Work to complete =>
Examine each line of the listing below. Copy those in which the string "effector" appears.
>>
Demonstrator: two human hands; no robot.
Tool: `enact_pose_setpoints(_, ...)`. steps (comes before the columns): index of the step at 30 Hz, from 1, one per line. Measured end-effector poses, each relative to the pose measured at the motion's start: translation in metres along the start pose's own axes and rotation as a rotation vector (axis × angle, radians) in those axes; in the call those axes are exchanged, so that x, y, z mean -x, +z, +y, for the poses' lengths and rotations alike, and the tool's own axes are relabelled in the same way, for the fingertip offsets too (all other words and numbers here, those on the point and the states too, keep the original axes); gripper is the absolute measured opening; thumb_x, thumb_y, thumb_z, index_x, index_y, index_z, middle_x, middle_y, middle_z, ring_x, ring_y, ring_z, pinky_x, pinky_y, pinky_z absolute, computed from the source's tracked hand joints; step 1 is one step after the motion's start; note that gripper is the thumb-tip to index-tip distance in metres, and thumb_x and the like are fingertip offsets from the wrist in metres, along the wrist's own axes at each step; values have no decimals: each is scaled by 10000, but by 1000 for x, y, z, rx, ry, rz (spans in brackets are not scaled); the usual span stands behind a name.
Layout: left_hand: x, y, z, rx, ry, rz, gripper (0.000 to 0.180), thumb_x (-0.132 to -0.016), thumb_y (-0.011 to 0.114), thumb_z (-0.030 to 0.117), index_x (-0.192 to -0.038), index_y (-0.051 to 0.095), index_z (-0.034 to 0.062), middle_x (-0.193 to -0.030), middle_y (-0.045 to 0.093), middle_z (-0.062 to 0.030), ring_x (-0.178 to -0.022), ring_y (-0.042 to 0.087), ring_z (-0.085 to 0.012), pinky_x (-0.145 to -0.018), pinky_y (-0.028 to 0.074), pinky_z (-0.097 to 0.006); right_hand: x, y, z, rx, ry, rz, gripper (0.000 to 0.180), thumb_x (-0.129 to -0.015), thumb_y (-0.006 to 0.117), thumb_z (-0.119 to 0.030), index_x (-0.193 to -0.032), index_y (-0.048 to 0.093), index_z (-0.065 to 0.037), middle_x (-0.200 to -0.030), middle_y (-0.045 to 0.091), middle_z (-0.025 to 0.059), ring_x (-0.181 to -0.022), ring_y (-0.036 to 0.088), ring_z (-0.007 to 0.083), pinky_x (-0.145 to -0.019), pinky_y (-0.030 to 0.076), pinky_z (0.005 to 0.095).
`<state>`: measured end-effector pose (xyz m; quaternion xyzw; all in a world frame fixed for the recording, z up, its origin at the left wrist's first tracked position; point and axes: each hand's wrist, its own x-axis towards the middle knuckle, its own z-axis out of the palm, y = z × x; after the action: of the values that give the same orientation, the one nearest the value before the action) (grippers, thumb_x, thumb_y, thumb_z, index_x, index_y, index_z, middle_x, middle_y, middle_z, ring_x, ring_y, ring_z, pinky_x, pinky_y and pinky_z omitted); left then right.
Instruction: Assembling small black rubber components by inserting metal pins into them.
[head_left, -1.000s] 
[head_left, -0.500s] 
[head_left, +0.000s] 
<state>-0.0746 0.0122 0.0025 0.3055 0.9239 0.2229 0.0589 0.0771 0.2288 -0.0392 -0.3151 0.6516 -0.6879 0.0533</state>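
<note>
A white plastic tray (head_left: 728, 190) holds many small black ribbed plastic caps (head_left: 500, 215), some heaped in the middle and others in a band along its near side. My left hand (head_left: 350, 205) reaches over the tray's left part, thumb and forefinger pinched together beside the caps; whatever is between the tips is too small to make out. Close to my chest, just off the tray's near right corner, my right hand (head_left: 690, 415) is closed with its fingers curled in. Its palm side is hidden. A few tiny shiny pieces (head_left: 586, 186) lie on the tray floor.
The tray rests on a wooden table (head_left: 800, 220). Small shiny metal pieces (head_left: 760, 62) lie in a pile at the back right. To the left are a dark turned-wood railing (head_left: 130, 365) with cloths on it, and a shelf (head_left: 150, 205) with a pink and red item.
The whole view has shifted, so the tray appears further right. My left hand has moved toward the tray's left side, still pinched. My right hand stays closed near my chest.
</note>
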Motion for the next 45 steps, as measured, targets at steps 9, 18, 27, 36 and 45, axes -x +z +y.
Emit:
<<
Response to the task =>
Tool: `enact_pose_setpoints(_, ...)`. steps (comes before the columns): index of the step at 30 Hz, from 1, one per line. Measured end-effector poses, each relative to the pose measured at the motion's start: translation in metres along the start pose's own axes and rotation as a rotation vector (axis × angle, radians) in those axes; in the call those axes are exchanged, so that x, y, z mean -x, +z, +y, for the poses' lengths and rotations alike, and the tool's own axes are relabelled in the same way, for the fingertip offsets too (all other words and numbers here, those on the point and the states too, keep the original axes); gripper is the absolute measured opening; thumb_x, thumb_y, thumb_z, index_x, index_y, index_z, middle_x, middle_y, middle_z, ring_x, ring_y, ring_z, pinky_x, pinky_y, pinky_z absolute, computed from the source's tracked hand joints; step 1 is one step after the motion's start; note that gripper is the thumb-tip to index-tip distance in metres, and thumb_x and the like are fingertip offsets from the wrist in metres, along the wrist's own axes at each step; values have no decimals: each is scaled by 10000, but by 1000 for x, y, z, rx, ry, rz (spans in brackets are not scaled); the usual span stands behind a name.
`<state>`: measured end-effector pose (xyz m; quaternion xyzw; all in a world frame fixed for the recording, z up, its origin at the left wrist's first tracked position; point and axes: each hand's wrist, its own x-axis towards the middle knuckle, its own z-axis out of the palm, y = z × x; after the action: of the values that give the same orientation, the one nearest the value before the action) (grippers, thumb_x, thumb_y, thumb_z, index_x, index_y, index_z, middle_x, middle_y, middle_z, ring_x, ring_y, ring_z, pinky_x, pinky_y and pinky_z omitted); left then right.

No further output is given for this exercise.